US stocks ended down slightly on Wednesday, led by losses in materials and energy shares as weak Chinese and U.S. factory data added to growth worries.
Trading was choppy once gain, with the S&P 500 briefly trading higher following afternoon comments by Chinese President Xi Jinping that his country was capable of maintaining a relatively high growth rate for a long time.
The S&P 500 is down 2.8 per cent since Thursday, when the Federal Reserve decided to hold interest rates near zero.
Data showed U.S. manufacturing growth stayed at a two-year low in September, while Chinese factory activity shrank to a 6-1/2 year low in the month, underscoring worries about demand.
Boeing Co said it had won orders and commitments from China for aircraft valued at about $38 billion at list prices. But its shares fell 1.7 per cent to $131.67.

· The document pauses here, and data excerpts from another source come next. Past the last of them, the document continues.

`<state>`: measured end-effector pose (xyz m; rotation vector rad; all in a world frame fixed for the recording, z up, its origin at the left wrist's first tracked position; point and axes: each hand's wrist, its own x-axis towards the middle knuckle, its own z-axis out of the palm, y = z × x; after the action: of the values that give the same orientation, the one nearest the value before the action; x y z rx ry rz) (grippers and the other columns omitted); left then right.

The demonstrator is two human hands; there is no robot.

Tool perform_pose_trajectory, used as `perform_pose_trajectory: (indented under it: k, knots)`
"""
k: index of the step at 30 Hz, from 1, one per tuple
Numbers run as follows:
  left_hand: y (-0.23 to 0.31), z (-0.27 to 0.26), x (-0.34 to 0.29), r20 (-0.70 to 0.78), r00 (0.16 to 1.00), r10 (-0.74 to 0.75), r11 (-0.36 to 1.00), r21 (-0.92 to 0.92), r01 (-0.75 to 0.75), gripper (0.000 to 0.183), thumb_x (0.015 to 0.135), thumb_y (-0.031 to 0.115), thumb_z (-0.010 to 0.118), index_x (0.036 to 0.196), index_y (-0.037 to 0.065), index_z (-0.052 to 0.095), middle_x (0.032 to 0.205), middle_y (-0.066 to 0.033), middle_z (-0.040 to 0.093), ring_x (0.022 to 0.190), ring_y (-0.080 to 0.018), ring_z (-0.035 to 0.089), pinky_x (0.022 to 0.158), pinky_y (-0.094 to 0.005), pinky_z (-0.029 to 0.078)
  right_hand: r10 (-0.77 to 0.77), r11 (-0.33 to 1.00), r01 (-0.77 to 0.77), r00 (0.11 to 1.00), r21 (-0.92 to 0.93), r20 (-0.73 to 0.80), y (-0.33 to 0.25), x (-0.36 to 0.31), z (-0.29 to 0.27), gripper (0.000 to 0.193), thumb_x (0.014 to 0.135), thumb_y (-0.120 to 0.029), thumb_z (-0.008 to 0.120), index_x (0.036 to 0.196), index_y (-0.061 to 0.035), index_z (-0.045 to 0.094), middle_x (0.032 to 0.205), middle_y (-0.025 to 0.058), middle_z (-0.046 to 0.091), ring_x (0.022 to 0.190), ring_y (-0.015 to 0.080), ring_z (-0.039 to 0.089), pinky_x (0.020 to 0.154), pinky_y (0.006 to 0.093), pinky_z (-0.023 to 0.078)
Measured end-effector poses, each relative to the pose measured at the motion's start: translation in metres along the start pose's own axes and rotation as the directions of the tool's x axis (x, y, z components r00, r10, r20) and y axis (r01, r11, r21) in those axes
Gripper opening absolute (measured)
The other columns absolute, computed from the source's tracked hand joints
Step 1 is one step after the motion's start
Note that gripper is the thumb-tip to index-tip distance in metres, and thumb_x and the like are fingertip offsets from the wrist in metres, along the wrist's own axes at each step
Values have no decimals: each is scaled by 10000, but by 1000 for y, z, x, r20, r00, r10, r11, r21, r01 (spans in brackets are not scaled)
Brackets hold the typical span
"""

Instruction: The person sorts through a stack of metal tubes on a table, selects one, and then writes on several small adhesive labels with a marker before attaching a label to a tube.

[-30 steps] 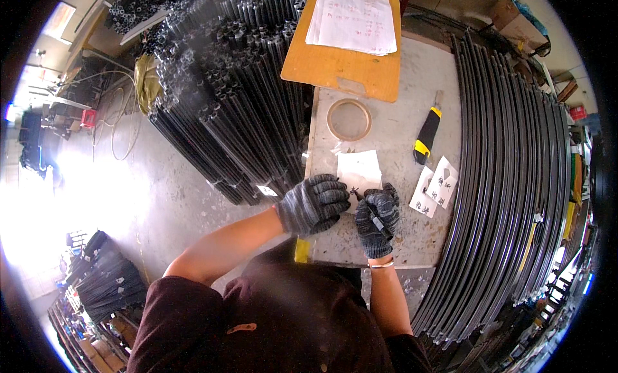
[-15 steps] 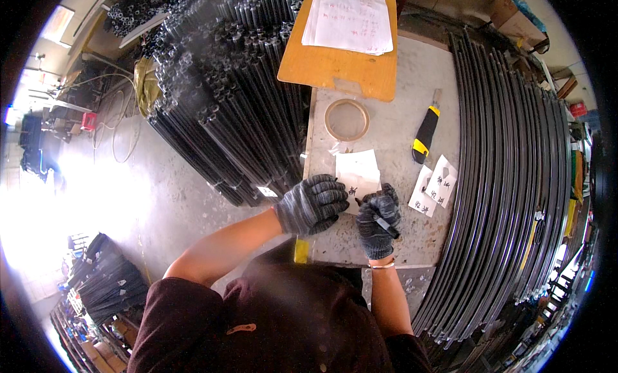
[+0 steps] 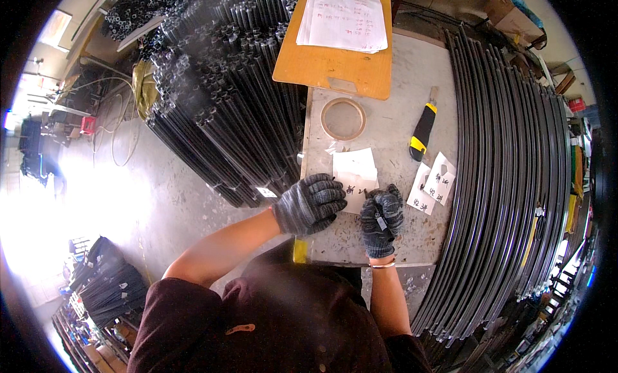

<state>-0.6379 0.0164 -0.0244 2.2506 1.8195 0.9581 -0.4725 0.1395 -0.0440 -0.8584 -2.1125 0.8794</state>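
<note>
My left hand [image 3: 310,204], in a grey knitted glove, lies flat with its fingertips at the left edge of a small stack of white paper tags [image 3: 355,164]. Dark handwriting marks the lower part of the top tag. Closed around a black marker pen [image 3: 381,223], my right hand [image 3: 385,209] wears a matching glove and rests at the tag's lower right. The pen's tip is hidden by the fingers. Two more written tags, one [image 3: 440,179] overlapping the other [image 3: 420,196], lie to the right. Above them sits a black and yellow utility knife [image 3: 421,133] with its blade out.
A roll of tape [image 3: 327,119] and a wooden clipboard [image 3: 331,69] with papers lie farther up the grey worktable [image 3: 415,64]. Bundled black tubes [image 3: 241,125] stand close on the left. Long dark bars [image 3: 502,180] line the right side.
More handwriting shows on the top tag. My right hand has shifted slightly right, and its pen stands more upright. My left hand stays in place.
</note>
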Motion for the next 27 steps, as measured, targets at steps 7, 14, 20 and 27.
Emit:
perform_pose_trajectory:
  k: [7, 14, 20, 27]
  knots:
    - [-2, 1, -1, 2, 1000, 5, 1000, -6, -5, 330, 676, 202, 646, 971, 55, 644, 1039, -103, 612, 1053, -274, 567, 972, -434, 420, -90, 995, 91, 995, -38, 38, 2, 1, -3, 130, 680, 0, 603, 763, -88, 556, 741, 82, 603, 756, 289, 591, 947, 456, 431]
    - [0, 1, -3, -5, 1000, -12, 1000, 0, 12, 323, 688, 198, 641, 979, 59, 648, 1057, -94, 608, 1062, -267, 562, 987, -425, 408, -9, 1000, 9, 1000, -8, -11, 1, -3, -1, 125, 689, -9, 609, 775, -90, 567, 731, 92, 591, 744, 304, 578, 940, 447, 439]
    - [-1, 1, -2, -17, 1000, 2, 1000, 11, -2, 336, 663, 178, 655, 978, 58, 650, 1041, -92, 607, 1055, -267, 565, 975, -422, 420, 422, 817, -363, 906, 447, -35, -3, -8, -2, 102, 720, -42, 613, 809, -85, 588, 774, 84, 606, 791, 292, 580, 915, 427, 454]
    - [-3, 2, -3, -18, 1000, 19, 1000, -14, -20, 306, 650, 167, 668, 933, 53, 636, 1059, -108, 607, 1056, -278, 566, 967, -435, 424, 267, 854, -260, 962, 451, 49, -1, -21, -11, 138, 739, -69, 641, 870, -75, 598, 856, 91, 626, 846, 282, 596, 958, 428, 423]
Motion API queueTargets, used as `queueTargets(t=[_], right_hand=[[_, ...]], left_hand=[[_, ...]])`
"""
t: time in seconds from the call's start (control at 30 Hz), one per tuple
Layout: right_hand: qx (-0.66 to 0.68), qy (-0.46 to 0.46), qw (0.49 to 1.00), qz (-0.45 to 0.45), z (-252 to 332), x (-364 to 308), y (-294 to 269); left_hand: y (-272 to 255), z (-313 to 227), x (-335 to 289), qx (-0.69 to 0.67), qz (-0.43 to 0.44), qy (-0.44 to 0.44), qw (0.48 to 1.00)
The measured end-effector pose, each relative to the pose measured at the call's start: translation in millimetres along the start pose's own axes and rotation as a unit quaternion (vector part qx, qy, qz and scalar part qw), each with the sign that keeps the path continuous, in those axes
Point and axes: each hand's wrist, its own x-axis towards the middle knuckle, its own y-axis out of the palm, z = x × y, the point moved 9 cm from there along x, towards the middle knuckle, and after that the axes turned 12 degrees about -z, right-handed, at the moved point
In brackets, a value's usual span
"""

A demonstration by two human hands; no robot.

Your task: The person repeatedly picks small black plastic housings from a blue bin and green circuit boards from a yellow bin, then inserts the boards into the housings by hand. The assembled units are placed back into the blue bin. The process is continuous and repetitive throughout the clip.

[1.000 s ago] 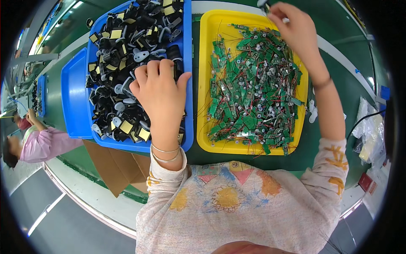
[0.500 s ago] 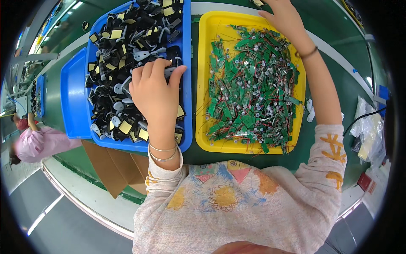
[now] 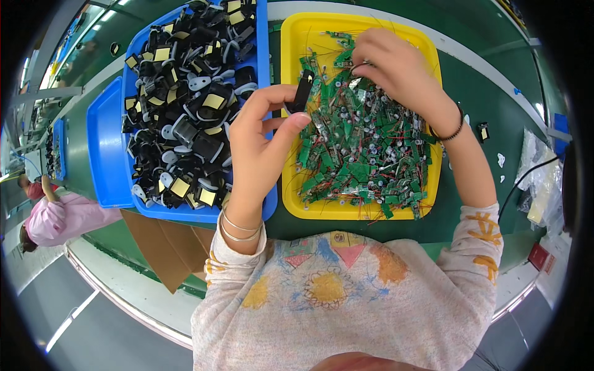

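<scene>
My left hand point(image 3: 257, 139) pinches a black plastic casing point(image 3: 302, 91) between thumb and fingers, holding it upright at the left edge of the yellow tray point(image 3: 346, 212). Green circuit boards point(image 3: 356, 170) with thin red and black wires fill that tray in a loose heap. Over the tray's far part, my right hand point(image 3: 396, 71) has its fingers closed at the boards. What sits between its fingertips is mostly hidden. To the left, a blue tray point(image 3: 264, 37) is heaped with black casings point(image 3: 207, 145) bearing grey tabs and pale yellow pads.
Another blue tray point(image 3: 110, 148) lies further left, near a co-worker in a pink top point(image 3: 71, 213). A cardboard box point(image 3: 164, 244) is below the table edge. On the right lie a small black part point(image 3: 484, 131), white scraps point(image 3: 501, 160) and clear plastic bags point(image 3: 539, 185).
My left hand has lifted from the blue tray and moved right with a black casing. My right hand came from beyond the yellow tray onto the boards. A black part now lies at right.
</scene>
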Motion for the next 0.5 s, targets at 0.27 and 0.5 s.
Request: queueTargets(t=[0.27,0.5], right_hand=[[0.603,0.401,0.668,-0.171,31.1,-37.0,-0.2],[0.588,0.344,0.712,-0.17,46.9,-49.0,9.9]], left_hand=[[16.8,12.5,-16.9,-0.104,0.037,-0.099,0.989],[20.6,6.7,-18.1,-0.109,0.04,-0.055,0.992]])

The S&P materials index, down 2.1 percent, led the decline for the S&P 500 for a second day, followed by the energy index, which was down 1.4 per cent.
U.S. crude oil futures ended down 4.1 percent, while shares of Chevron were down 1.5 percent at $76.12.
“The market looks tired and flat, and there is some hesitation to commit with earnings coming out in two weeks and worries about China and the impact on companies that do a lot of business overseas,” said Daniel Morgan, senior portfolio manager at Synovus Trust Company in Atlanta.
The Dow Jones industrial average fell 50.58 points, or 0.31 percent, to 16,279.89, the S&P 500 lost 3.98 points, or 0.2 percent, to 1,938.76 and the Nasdaq Composite dropped 3.98 points, or 0.08 percent, to 4,752.74.
Worries over a China-led global economic slowdown and uncertainty over when the Fed may raise rates have left investors skittish.
S&P 500 earnings are projected to decline 3.9 percent in the third quarter from a year ago, Thomson Reuters data showed.
Volume was light due to the Yom Kippur holiday. About 5.9 billion shares changed hands on U.S. exchanges, below the roughly 8 billion daily average for the past 20 trading days, according to Thomson Reuters data.
First Niagara Financial was up 14.5 percent at $10.26 after Bloomberg reported the regional bank was exploring a sale.
Declining issues outnumbered advancing ones on the NYSE by 1,784 to 1,242, for a 1.44-to-1 ratio on the downside; on the Nasdaq, 1,609 issues fell and 1,185 advanced for a 1.36-to-1 ratio favoring decliners.
The S&P 500 posted 1 new 52-week high and 38 lows; the Nasdaq recorded 24 new highs and 135 lows.